### EXERCISE PROMPT
Your answer must be the data repeated exactly, with no pictures in it.
═════ INPUT DATA ═════
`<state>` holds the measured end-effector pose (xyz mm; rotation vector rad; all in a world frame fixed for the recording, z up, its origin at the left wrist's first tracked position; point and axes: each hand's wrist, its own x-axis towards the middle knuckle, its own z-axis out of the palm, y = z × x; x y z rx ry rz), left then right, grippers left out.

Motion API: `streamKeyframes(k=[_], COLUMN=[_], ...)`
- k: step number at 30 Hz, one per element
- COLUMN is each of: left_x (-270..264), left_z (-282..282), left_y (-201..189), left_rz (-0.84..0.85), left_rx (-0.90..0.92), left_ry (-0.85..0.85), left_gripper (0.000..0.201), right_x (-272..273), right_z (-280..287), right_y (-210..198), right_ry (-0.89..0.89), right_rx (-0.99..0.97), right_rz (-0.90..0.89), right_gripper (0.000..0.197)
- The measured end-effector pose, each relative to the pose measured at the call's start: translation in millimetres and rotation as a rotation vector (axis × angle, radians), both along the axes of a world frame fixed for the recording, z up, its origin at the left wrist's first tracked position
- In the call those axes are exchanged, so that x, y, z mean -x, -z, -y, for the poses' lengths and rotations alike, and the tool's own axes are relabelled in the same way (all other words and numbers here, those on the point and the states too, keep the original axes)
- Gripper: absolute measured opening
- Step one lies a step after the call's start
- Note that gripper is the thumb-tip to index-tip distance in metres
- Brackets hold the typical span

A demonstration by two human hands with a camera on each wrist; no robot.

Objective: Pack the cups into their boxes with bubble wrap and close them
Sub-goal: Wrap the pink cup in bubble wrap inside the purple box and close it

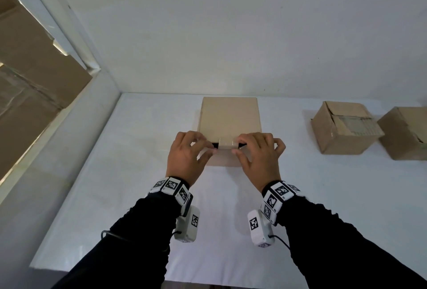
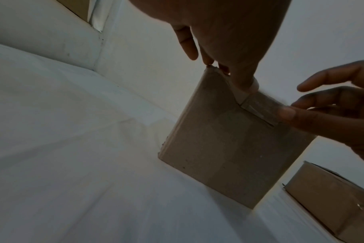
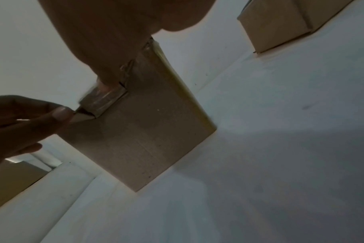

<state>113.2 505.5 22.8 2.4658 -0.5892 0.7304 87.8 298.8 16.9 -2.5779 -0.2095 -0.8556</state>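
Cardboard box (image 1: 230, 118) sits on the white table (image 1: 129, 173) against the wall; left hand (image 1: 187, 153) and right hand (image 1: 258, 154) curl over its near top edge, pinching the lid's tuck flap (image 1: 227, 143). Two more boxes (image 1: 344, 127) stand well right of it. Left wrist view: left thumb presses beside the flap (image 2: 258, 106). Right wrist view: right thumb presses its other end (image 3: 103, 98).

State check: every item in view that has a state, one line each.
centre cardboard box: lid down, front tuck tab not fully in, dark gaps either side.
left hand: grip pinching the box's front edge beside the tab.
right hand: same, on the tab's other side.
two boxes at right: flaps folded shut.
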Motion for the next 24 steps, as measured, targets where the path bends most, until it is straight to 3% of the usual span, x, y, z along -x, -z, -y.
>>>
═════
### ANSWER FOR THIS EXERCISE
`<state>` holds the measured end-effector pose (xyz mm; rotation vector rad; all in a world frame fixed for the recording, z up, its origin at the left wrist's first tracked position; point and axes: each hand's wrist, its own x-axis towards the middle knuckle, its own z-axis out of the palm, y = z × x; x y z rx ry rz), left then right, grippers left out.

Motion API: `streamKeyframes(k=[_], COLUMN=[_], ...)`
- k: step number at 30 Hz, one per element
- COLUMN is each of: left_x (-270..264), left_z (-282..282), left_y (-201..189), left_rz (-0.84..0.85), left_rx (-0.90..0.92), left_ry (-0.85..0.85), left_gripper (0.000..0.201), right_x (-272..273), right_z (-280..287), right_y (-210..198), right_ry (-0.89..0.89), right_rx (-0.99..0.97), right_rz (-0.90..0.89), right_gripper (0.000..0.197)
- The measured end-effector pose, each relative to the pose measured at the call's start: translation in millimetres and rotation as a rotation vector (axis × angle, radians), both along the axes of a world frame fixed for the recording, z up, its origin at the left wrist's first tracked position
- In the call those axes are exchanged, so that x, y, z mean -x, -z, -y, for the poses' lengths and rotations alike, and the tool's own axes are relabelled in the same way (all other words and numbers here, those on the point and the states too, keep the original axes)
- Gripper: absolute measured opening
- Step one lies a step after the call's start
- Note that gripper is the thumb-tip to index-tip distance in metres
- Brackets hold the typical span

A demonstration by two human hands with a camera on each wrist; no robot.

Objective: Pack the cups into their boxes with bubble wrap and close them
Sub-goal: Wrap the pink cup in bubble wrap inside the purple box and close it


<state>113.2 505.5 22.8 2.4658 -0.5892 0.7304 87.8 298.8 16.9 -2.5779 -0.2095 -0.8556</state>
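Cardboard box (image 1: 230, 118) sits on the white table (image 1: 129, 173) against the wall; left hand (image 1: 187, 153) and right hand (image 1: 258, 154) curl over its near top edge, pinching the lid's tuck flap (image 1: 227, 143). Two more boxes (image 1: 344, 127) stand well right of it. Left wrist view: left thumb presses beside the flap (image 2: 258, 106). Right wrist view: right thumb presses its other end (image 3: 103, 98).

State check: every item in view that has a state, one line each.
centre cardboard box: lid down, front tuck tab not fully in, dark gaps either side.
left hand: grip pinching the box's front edge beside the tab.
right hand: same, on the tab's other side.
two boxes at right: flaps folded shut.
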Motion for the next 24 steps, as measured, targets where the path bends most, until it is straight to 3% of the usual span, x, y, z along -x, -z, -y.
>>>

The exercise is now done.